## Task:
Only lines that contain the word "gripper" are to be returned from the data below.

## Supplied information:
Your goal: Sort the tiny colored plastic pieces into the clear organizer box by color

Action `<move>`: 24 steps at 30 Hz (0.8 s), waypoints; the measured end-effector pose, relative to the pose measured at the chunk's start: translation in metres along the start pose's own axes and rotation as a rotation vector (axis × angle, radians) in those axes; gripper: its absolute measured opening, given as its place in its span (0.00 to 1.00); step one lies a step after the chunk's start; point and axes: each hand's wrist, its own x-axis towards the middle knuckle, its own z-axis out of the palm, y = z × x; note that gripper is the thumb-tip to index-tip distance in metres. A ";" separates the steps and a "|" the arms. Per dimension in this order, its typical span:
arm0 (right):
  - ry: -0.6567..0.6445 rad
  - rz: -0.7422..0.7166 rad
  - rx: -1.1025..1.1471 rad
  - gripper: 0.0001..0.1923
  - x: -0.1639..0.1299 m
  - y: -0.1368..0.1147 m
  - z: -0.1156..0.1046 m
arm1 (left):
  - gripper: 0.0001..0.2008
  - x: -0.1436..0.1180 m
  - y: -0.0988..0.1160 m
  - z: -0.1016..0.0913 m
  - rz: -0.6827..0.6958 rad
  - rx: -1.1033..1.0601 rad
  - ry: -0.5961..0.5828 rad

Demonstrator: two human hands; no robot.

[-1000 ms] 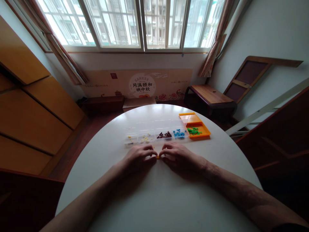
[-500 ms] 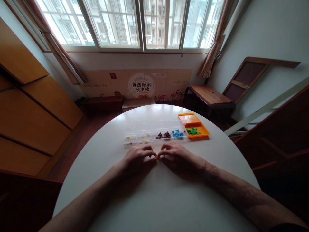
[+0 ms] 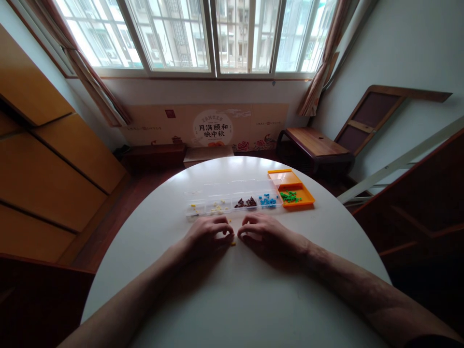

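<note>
My left hand rests low over the white table, index finger and thumb curled into a pinch. Anything between those fingertips is too small to make out. Just below them a small yellow building brick lies on the tabletop. Facing it across a narrow gap is my right hand, its fingers bent and tips pressed together; I cannot see whether they hold anything. A second tiny yellow piece lies between the hands, farther from me.
Beyond the hands stands a clear compartment box with pale yellow pieces, dark brown pieces and blue pieces. An orange tray at its right holds green pieces. A wooden bench is behind the table.
My fingertips, which met at a small orange-yellow piece, have drawn slightly apart. A yellow brick now shows on the table below my left fingertips.
</note>
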 end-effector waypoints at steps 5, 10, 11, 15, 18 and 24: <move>-0.003 0.021 0.004 0.08 -0.002 -0.001 0.001 | 0.09 -0.004 -0.012 -0.024 -0.097 0.090 0.067; -0.017 0.026 0.015 0.08 -0.003 -0.001 0.000 | 0.11 -0.013 -0.030 -0.057 -0.431 0.295 0.211; -0.015 0.025 0.019 0.08 -0.003 -0.001 -0.001 | 0.11 -0.015 -0.033 -0.061 -0.484 0.323 0.220; -0.009 0.026 0.027 0.08 -0.003 -0.002 -0.003 | 0.10 -0.020 -0.043 -0.067 -0.588 0.378 0.208; -0.007 0.028 0.026 0.08 -0.003 -0.001 -0.002 | 0.09 -0.023 -0.048 -0.064 -0.602 0.392 0.165; 0.001 0.024 0.028 0.07 -0.003 -0.001 -0.001 | 0.09 -0.023 -0.048 -0.066 -0.574 0.366 0.156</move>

## Task solution:
Action `<move>`: 24 steps at 30 Hz (0.8 s), waypoints; the measured end-effector pose, relative to the pose measured at the chunk's start: translation in metres along the start pose's own axes and rotation as a rotation vector (axis × angle, radians) in those axes; gripper: its absolute measured opening, given as its place in its span (0.00 to 1.00); step one lies a step after the chunk's start; point and axes: each hand's wrist, its own x-axis towards the middle knuckle, its own z-axis out of the palm, y = z × x; note that gripper is the thumb-tip to index-tip distance in metres. A ";" separates the steps and a "|" the arms. Per dimension in this order, its typical span:
  - gripper: 0.0001..0.1923
  - gripper: 0.0001..0.2008

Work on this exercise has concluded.